Mekontso Dessap, Armand; Papazian, Laurent; Schaller, Manuella; Nseir, Saad; Megarbane, Bruno; Haudebourg, Luc; Timsit, Jean-François; Teboul, Jean-Louis; Kuteifan, Khaldoun; Gainnier, Marc; Slama, Michel; Houeto, Patrick; Lecourt, Laurent; Mercat, Alain; Vieillard-Baron, Antoine.
Afiliación
  • Mekontso Dessap A; Service de Médecine Intensive Réanimation, Hôpitaux Universitaires Henri-Mondor, AP-HP, 94010, Créteil, France. armand.dessap@aphp.fr.
  • Papazian L; CARMAS research group, Univ Paris Est Créteil, Faculté de Santé, 94010, Créteil, France. armand.dessap@aphp.fr.
  • Schaller M; IMRB, INSERM, Univ Paris Est Créteil, 94010, Créteil, France. armand.dessap@aphp.fr.
  • Nseir S; Médecine Intensive Réanimation, Centre d'Etudes et de Recherches sur les Services de Santé et Qualité de vie EA 3279, Hôpital Nord, Assistance Publique-Hôpitaux de Marseille, Aix-Marseille University, 13015, Marseille, France.
  • Megarbane B; Air Liquide Sante International, 92220, Bagneux, France.
  • Haudebourg L; Department of Intensive Care Medicine, Critical Care Center, CHU of Lille, 59000, Lille, France.
  • Timsit JF; Department of Medical and Toxicological Critical Care, Lariboisière Hospital, INSERM MURS-1144, University of Paris, AP-HP, 2 Rue Ambroise Paré, 75010, Paris, France.
  • Teboul JL; Service de Pneumologie et Réanimation Médicale du Département R3S, Groupe Hospitalier Pitié-Salpêtrière Charles Foix, AP-HP, Paris, France.
  • Kuteifan K; Medical and Infectious Diseases Intensive Care Unit, Bichat-Claude Hospital and U1137, IAME Université Paris-Cité, AP-HP, 75018, Paris, France.
  • Gainnier M; Service de Medecine Intensive-Reanimation, Hôpital de Bicêtre, AP-HP, 78, rue du Général Leclerc, 94270, Le Kremlin-Bicêtre, France.
  • Slama M; Service de Réanimation Médicale, Groupe Hospitalier de la Région Mulhouse Sud Alsace, 68100, Mulhouse, France.
  • Houeto P; Réanimation des Urgences, Hôpital de La Timone, Assistance Publique des Hôpitaux de Marseille, Marseille, France.
  • Lecourt L; Medical Intensive Care Unit, CHU Sud Amiens, Amiens, France.
  • Mercat A; Air Liquide Sante International, 92220, Bagneux, France.
  • Vieillard-Baron A; Air Liquide Sante International, 92220, Bagneux, France.
Ann Intensive Care ; 13(1): 57, 2023 Jun 27.
Article en En | MEDLINE | ID: mdl-37368036
ABSTRACT

BACKGROUND:

Inhaled nitric oxide (iNO) has been widely used in patients with COVID-19-related acute respiratory distress syndrome (C-ARDS), though its physiological effects and outcome are debated in this setting.

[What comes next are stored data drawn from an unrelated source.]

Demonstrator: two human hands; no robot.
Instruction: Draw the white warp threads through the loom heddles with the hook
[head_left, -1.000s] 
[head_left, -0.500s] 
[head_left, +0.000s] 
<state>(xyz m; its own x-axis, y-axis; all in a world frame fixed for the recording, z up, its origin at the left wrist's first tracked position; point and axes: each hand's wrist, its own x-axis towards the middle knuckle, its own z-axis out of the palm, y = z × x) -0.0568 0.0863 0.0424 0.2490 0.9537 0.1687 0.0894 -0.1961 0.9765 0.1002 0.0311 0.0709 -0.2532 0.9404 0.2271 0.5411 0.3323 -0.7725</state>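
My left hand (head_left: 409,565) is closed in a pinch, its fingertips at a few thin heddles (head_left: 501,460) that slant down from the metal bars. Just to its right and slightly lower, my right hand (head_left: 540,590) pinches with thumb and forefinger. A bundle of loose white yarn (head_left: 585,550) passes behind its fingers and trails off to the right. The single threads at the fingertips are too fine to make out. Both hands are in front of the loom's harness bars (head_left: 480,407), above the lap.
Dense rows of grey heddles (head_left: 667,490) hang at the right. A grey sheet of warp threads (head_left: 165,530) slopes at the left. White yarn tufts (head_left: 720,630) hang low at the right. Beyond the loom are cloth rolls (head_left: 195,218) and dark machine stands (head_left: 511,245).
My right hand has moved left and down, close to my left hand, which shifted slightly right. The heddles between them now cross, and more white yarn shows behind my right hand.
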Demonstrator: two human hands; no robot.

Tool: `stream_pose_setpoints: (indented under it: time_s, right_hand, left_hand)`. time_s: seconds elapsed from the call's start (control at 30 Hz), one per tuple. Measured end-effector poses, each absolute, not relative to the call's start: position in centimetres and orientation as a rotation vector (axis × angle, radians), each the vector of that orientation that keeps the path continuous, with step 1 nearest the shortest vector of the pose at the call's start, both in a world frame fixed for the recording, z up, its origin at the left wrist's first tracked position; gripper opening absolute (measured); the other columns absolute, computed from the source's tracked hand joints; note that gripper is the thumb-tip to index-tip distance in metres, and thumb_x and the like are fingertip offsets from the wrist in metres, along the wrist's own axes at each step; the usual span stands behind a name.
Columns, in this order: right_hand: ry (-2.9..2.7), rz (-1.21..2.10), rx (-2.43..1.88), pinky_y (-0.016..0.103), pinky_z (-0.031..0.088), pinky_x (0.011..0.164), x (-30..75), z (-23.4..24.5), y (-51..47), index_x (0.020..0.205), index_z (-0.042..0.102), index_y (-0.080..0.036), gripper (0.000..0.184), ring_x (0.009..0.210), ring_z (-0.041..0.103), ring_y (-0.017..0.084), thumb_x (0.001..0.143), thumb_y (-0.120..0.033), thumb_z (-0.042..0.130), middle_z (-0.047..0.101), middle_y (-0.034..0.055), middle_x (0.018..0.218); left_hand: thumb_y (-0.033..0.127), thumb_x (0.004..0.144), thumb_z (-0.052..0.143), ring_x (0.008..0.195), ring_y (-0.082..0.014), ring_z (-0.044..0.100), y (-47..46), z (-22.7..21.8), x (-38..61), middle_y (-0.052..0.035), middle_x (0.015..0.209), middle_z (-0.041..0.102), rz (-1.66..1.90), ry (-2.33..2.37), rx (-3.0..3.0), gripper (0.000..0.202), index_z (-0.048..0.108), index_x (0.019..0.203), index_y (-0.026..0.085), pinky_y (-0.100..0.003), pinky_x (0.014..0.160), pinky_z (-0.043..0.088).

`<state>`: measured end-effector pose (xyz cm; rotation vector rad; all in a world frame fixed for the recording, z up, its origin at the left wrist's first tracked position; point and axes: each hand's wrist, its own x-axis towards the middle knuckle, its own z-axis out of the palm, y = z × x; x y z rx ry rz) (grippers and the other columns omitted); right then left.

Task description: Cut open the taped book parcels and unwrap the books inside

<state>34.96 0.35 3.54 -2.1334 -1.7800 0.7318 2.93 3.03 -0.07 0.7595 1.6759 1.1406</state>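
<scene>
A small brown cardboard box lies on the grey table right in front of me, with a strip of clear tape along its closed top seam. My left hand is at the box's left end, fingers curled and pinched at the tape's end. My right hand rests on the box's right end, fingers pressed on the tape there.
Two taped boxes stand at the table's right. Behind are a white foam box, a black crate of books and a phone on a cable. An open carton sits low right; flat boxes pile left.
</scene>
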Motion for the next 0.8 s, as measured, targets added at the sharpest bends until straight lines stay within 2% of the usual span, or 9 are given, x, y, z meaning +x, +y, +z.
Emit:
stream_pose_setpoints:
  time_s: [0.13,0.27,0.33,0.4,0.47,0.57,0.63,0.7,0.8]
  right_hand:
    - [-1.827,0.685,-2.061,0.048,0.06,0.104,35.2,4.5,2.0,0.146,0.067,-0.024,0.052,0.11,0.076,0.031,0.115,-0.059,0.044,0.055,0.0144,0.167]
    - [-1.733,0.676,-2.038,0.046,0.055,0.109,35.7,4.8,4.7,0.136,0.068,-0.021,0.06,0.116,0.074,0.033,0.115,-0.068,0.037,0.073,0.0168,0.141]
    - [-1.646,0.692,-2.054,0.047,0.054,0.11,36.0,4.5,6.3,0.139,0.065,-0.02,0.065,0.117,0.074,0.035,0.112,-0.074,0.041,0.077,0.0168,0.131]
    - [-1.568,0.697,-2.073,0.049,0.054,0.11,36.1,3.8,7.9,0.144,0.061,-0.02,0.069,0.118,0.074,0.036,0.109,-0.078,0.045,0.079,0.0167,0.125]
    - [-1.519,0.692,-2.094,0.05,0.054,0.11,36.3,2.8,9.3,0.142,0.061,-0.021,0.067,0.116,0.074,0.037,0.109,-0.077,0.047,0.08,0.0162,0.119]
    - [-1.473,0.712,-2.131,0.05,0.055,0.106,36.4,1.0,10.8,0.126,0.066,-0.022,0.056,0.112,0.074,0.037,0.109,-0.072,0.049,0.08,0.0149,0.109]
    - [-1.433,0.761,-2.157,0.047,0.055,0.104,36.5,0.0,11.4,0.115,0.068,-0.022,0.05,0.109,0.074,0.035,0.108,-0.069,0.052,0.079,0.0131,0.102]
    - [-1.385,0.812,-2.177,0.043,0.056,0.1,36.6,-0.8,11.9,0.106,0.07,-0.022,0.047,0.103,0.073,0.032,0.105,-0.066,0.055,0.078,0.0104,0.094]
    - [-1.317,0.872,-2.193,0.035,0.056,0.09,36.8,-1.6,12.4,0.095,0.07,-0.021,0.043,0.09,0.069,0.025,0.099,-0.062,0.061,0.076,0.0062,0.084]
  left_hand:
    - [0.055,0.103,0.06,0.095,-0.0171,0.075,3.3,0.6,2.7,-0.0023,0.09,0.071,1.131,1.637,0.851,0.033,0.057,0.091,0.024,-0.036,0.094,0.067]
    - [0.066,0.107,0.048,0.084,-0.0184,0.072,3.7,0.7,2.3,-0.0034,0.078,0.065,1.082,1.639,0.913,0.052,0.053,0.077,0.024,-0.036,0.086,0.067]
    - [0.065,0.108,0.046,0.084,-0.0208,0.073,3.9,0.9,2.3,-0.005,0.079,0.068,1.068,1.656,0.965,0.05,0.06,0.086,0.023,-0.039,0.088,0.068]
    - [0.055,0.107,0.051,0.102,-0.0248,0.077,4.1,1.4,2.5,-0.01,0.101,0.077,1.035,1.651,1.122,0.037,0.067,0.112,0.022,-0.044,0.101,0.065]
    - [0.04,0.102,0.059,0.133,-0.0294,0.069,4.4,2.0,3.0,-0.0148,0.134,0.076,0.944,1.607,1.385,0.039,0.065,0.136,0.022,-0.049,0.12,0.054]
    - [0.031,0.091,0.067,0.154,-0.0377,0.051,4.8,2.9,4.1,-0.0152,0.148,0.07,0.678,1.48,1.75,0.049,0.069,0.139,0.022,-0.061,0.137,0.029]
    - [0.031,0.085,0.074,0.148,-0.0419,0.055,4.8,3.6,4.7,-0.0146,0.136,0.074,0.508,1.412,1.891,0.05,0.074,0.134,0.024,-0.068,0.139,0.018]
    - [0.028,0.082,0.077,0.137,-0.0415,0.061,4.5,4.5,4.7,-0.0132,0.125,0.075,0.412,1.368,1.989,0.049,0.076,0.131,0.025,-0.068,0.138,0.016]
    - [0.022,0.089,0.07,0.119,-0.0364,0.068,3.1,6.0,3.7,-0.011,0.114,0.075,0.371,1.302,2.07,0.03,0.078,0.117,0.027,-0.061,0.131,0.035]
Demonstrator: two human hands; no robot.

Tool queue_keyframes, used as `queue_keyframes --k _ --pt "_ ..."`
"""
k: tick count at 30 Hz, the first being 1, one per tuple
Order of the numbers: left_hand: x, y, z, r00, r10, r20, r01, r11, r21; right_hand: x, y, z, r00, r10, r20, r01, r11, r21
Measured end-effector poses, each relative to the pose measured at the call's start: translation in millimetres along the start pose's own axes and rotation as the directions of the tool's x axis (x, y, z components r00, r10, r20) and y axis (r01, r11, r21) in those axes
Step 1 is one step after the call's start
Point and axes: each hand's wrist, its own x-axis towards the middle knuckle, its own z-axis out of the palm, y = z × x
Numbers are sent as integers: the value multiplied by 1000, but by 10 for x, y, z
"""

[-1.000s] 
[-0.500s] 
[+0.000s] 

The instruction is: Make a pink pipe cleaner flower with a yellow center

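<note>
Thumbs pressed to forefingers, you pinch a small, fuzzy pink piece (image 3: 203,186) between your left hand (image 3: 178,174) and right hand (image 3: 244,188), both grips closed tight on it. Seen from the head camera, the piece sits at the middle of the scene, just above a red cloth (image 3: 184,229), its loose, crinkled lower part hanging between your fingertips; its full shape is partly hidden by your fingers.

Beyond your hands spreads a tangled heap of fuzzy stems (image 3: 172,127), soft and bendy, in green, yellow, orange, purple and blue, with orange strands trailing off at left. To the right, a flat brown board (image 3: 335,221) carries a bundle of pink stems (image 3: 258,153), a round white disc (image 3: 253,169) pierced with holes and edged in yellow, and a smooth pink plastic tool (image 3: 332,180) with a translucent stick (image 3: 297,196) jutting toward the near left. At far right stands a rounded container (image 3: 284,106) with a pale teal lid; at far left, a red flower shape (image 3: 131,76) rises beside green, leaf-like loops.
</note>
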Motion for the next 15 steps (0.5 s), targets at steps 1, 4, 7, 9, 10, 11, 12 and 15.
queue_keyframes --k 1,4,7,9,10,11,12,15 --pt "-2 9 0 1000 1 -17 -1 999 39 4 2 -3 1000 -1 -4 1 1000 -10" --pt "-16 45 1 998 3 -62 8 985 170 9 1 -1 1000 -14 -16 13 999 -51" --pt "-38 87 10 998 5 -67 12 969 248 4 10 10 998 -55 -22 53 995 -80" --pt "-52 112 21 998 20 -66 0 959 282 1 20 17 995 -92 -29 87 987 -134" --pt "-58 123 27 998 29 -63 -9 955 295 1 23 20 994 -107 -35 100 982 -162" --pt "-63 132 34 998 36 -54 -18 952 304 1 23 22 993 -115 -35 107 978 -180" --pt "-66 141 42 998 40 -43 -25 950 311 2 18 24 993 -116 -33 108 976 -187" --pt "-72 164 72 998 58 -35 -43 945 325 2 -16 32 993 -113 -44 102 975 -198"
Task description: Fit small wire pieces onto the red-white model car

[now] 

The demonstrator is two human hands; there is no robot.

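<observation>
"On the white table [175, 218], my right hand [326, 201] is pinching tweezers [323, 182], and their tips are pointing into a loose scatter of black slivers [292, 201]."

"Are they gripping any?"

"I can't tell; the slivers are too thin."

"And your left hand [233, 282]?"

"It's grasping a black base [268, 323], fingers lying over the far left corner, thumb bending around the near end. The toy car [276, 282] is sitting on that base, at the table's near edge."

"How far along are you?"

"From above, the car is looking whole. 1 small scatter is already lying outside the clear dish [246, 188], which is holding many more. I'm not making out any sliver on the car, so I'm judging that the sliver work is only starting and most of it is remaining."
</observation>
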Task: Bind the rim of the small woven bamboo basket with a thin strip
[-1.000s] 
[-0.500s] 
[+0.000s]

The objective of this cohort study was to describe the modalities of iNO use, clinical response, and outcomes in a large cohort of C-ARDS patients.

METHODS:

Multicentre, retrospective cohort study conducted in France.

RESULTS:

From end February to December 2020, 300 patients (22.3% female) were included, 84.5% were overweight and 69.0% had at least one comorbidity. At ICU admission, their median (IQR) age, SAPS II, and SOFA score were 66 (57-72) years, 37 (29-48), and 5 (3-8), respectively. Patients were all ventilated according to a protective ventilation strategy, and 68% were prone positioned before iNO initiation. At iNO initiation, 2%, 37%, and 61% of patients had mild, moderate, and severe ARDS, respectively. The median duration of iNO treatment was 2.8 (1.1-5.5) days with a median dosage of 10 (7-13) ppm at initiation. Responders (PaO2/FiO2 ratio improving by 20% or more) represented 45.7% of patients at 6 h from iNO initiation. The severity of ARDS was the only predictive factor associated with iNO response. Among all evaluable patients, the crude mortality was not significantly different between responders at 6 h and their counterparts. Of the 62 patients with refractory ARDS (who fulfilled extracorporeal membrane oxygenation criteria before iNO initiation), 32 (51.6%) no longer fulfilled these criteria after 6 h of iNO. The latter showed significantly lower mortality than the other half (who remained ECMO eligible), including after confounder adjustment (adjusted OR 0.23, 95% CI 0.06, 0.89, p = 0.03).

CONCLUSIONS:

Our study reports the benefits of iNO in improving arterial oxygenation in C-ARDS patients. This improvement seems more relevant in the most severe cases. In patients with ECMO criteria, an iNO-driven improvement in gas exchange was associated with better survival. These results must be confirmed in well-designed prospective studies.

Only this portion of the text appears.